Task goal: The required lines are those that contain "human"; pull them out of the data and copy them.

Records provided:
+ + + +
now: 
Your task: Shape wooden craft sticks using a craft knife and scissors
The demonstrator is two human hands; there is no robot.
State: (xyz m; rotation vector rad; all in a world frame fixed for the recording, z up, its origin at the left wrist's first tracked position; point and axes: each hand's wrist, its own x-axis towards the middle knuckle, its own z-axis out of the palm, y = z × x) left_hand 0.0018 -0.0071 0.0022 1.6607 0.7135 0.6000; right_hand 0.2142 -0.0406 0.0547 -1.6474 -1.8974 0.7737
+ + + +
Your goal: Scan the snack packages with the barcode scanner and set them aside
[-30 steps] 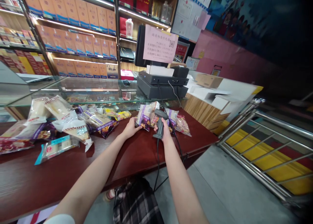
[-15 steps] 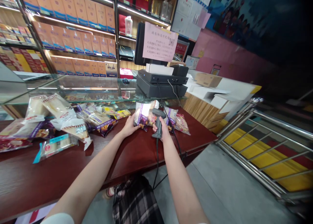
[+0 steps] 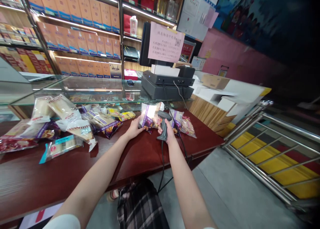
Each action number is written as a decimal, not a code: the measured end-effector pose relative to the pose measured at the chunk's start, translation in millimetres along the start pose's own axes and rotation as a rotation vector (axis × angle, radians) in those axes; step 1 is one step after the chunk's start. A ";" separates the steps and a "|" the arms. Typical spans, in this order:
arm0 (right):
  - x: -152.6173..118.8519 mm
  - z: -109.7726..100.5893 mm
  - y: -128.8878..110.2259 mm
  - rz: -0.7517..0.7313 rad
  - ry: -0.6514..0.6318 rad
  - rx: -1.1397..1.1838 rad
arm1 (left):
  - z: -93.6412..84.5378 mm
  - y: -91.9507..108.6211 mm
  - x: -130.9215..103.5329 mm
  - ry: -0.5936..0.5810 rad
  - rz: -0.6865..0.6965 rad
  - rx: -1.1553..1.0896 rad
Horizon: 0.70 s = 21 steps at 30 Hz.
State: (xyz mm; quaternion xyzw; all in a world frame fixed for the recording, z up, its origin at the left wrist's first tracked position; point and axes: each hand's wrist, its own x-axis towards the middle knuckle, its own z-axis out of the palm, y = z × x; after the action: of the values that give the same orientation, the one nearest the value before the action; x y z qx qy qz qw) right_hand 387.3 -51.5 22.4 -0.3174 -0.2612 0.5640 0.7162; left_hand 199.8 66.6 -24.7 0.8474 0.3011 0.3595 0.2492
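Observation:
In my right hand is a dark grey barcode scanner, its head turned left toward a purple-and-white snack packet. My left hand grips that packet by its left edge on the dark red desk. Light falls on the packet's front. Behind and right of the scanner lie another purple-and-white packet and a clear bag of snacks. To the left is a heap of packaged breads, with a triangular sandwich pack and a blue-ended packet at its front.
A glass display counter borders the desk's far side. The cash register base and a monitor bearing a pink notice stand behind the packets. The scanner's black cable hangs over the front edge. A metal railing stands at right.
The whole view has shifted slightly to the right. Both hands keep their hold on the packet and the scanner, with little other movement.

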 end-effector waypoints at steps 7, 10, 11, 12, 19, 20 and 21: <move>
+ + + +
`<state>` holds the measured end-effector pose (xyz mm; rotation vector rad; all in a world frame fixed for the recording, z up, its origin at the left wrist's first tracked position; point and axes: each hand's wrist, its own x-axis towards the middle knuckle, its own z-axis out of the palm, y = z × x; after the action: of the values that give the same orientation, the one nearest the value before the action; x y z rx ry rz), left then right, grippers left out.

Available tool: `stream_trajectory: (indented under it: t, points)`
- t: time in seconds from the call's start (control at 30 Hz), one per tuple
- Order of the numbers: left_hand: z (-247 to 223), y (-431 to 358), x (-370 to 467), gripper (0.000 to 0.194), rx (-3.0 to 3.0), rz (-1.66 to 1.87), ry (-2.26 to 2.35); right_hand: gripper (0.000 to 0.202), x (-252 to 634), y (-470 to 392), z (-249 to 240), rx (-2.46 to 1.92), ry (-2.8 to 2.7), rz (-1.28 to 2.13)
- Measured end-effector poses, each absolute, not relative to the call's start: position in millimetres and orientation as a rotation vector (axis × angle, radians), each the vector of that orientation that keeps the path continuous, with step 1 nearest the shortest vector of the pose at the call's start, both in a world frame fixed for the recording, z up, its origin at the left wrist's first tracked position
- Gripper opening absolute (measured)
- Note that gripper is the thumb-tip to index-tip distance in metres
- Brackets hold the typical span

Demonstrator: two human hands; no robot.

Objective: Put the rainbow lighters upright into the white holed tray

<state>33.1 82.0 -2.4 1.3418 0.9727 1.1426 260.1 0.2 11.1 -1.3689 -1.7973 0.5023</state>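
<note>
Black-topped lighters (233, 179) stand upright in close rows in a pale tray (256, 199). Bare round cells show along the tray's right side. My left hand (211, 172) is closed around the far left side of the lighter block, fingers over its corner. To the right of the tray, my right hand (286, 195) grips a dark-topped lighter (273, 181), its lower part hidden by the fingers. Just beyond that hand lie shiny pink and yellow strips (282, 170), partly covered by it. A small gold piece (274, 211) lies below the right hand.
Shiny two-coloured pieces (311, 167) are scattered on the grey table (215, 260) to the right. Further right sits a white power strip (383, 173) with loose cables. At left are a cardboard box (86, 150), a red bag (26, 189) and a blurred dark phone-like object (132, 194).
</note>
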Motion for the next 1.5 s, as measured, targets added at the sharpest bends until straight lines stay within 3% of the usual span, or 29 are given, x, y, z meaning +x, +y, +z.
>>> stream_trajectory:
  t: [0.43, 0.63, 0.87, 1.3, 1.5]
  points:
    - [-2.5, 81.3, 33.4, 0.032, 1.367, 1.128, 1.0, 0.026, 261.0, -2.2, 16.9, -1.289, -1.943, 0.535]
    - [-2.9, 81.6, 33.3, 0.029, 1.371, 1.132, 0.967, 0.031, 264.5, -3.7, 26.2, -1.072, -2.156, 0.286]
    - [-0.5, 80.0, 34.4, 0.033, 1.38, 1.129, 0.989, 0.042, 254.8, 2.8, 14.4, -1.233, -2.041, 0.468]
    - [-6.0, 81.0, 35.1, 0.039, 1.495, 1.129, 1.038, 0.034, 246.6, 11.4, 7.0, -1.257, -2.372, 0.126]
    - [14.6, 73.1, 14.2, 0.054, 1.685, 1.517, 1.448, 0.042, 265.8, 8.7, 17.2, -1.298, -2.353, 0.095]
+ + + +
Response:
The demonstrator is two human hands; there is no robot.
Demonstrator: two human hands; no robot.

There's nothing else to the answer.